The figure of Minos references Michelangelo’s Sistine Chapel fresco of the Last Judgment (1533-41), with some notable differences. Vasari relates that the fresco depicts Minos as the papal master of ceremonies, who had ridiculed the artist for painting naked flesh. Fittingly, Michelangelo gives him ears of an ass (which I retain in a rare departure from Dante’s text, while removing the biting snake and humorously revealing circumcised genitalia). Adding a crown for the King of the Underworld, and a beard, I generalize Michelangelo’s very personal portrait.


Dante and Virgil Traverse the River Styx and the Wrathful (Inferno VIII)

Copyright/Courtesy of George Cochrane, 2018

This drawing depicts different moments in canto VIII: the two-flame signal light, Virgil and Dante crossing the river Styx in Phlegyas’ skiff, and Virgil’s failed attempt to gain access to the City of Dis.

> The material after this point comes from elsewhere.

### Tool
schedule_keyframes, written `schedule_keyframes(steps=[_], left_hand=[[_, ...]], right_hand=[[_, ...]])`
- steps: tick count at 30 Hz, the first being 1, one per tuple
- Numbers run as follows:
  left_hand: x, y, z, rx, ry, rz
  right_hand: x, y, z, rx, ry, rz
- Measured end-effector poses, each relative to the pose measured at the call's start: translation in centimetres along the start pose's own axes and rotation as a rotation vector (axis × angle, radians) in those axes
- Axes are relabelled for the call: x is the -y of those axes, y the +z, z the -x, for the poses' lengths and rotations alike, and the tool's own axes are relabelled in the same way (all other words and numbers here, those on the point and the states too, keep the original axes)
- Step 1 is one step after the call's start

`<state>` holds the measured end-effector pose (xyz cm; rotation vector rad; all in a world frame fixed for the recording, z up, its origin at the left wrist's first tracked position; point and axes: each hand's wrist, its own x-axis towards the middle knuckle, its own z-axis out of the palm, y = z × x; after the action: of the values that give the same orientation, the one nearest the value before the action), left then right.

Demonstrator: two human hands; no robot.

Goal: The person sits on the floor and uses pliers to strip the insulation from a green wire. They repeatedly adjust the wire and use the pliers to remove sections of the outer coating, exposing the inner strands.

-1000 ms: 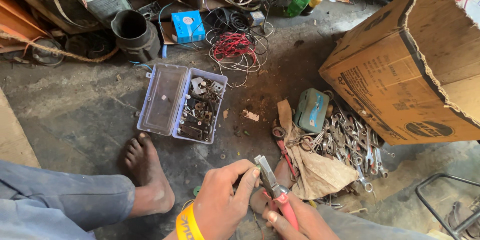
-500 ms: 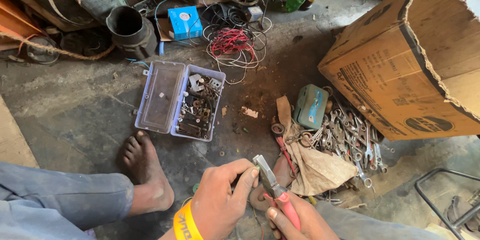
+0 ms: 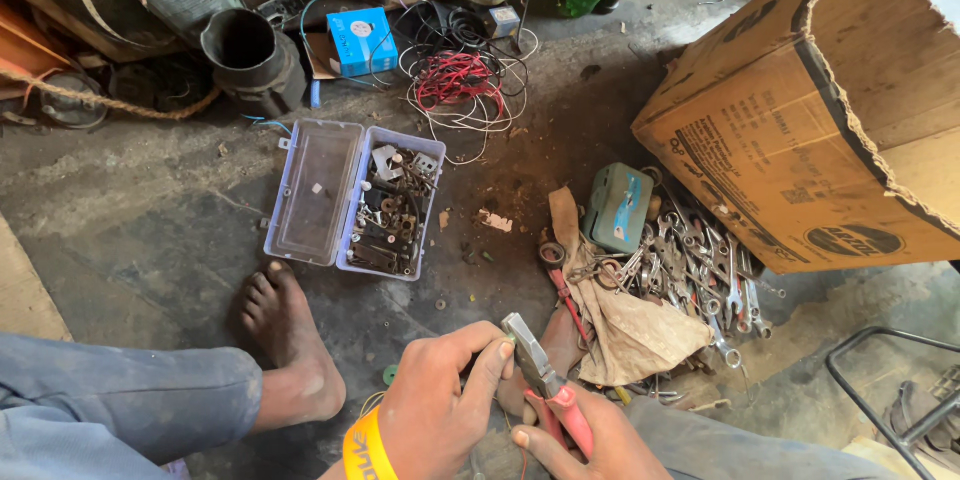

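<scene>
Grimy concrete floor, cluttered with an open parts box (image 3: 355, 200) and spanners (image 3: 700, 275). Pliers (image 3: 540, 375) sit at six o'clock, long axis running from eleven down to five. Right hand (image 3: 585, 445) is wrapped around the red handles. Left hand (image 3: 440, 410) pinches at the jaw tip, fingers together; anything held there is too small to tell.

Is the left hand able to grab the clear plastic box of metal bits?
Probably yes: the left hand has bare floor between it and the clear plastic box, though its fingers now pinch at the red-handled pliers.
</scene>
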<state>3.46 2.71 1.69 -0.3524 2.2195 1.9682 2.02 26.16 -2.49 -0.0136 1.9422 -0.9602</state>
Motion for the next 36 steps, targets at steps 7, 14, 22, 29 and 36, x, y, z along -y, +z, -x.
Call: schedule_keyframes(steps=[7, 14, 22, 29, 36], left_hand=[[0.4, -0.2, 0.1, 0.027, -0.001, 0.008], [-0.1, -0.6, -0.3, 0.202, -0.291, 0.612], [0.5, -1.2, -0.8, 0.552, -0.583, 1.253], [0.9, -1.7, 0.0, 0.679, -0.417, 1.227], [0.3, -1.8, 0.3, 0.67, -0.261, 1.219]], right_hand=[[1.8, 0.2, 0.0, 0.001, -0.085, -0.069], [5.1, -1.8, 1.5, 0.06, -0.094, -0.197], [4.5, -2.0, 1.5, -0.007, -0.137, -0.271], [2.2, -2.1, 1.4, -0.148, -0.298, 0.212], [1.6, -2.6, 1.7, -0.114, -0.276, 0.223]])
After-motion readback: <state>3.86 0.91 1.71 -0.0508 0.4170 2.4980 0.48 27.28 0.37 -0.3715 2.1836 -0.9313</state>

The signal tower on the left, which appears larger on the previous page, seems to disappear into the distance as the action moves to the center. Here Dante looks on in delight as Virgil repulses Filippo Argenti’s attempt to board the boat while exclaiming, “Get out of here! Run with the other dogs!” The Venetian traghetto, a gondola-like boat that ferries passengers across the Grand Canal, is the model for my version of Phlegyas’ skiff. Here, one oarsman replaces the usual two, while retaining the shape of the vessel and oarlock form. The figure in the river with the clenched fist gives a nod to the exclamation, “Get Filippo Argenti!” yelled by the damned souls nearby.

The City of Dis takes a larger, more articulated form on this page, as Dante stands with folded arms at the river’s edge watching Virgil walk back from the gate. The city’s architecture references Flaxman’s depiction, with its mouth-like gate and rampart’s profile. The second signal-tower maintains the form, with the single flaming torch added. Dante writes of seeing mosque turrets so I have added one to the cityscape.


The Tomb of Pope Anastasius II in the Sixth Circle of Hell (Inferno XI)

Copyright/Courtesy of George Cochrane, 2018

The drawing begins at the left margin with the descent of Dante and Virgil into plumes of foul air which fill the center of the composition. To the right stands Pope Anastasius’ tomb with Dante and Virgil holding their noses below.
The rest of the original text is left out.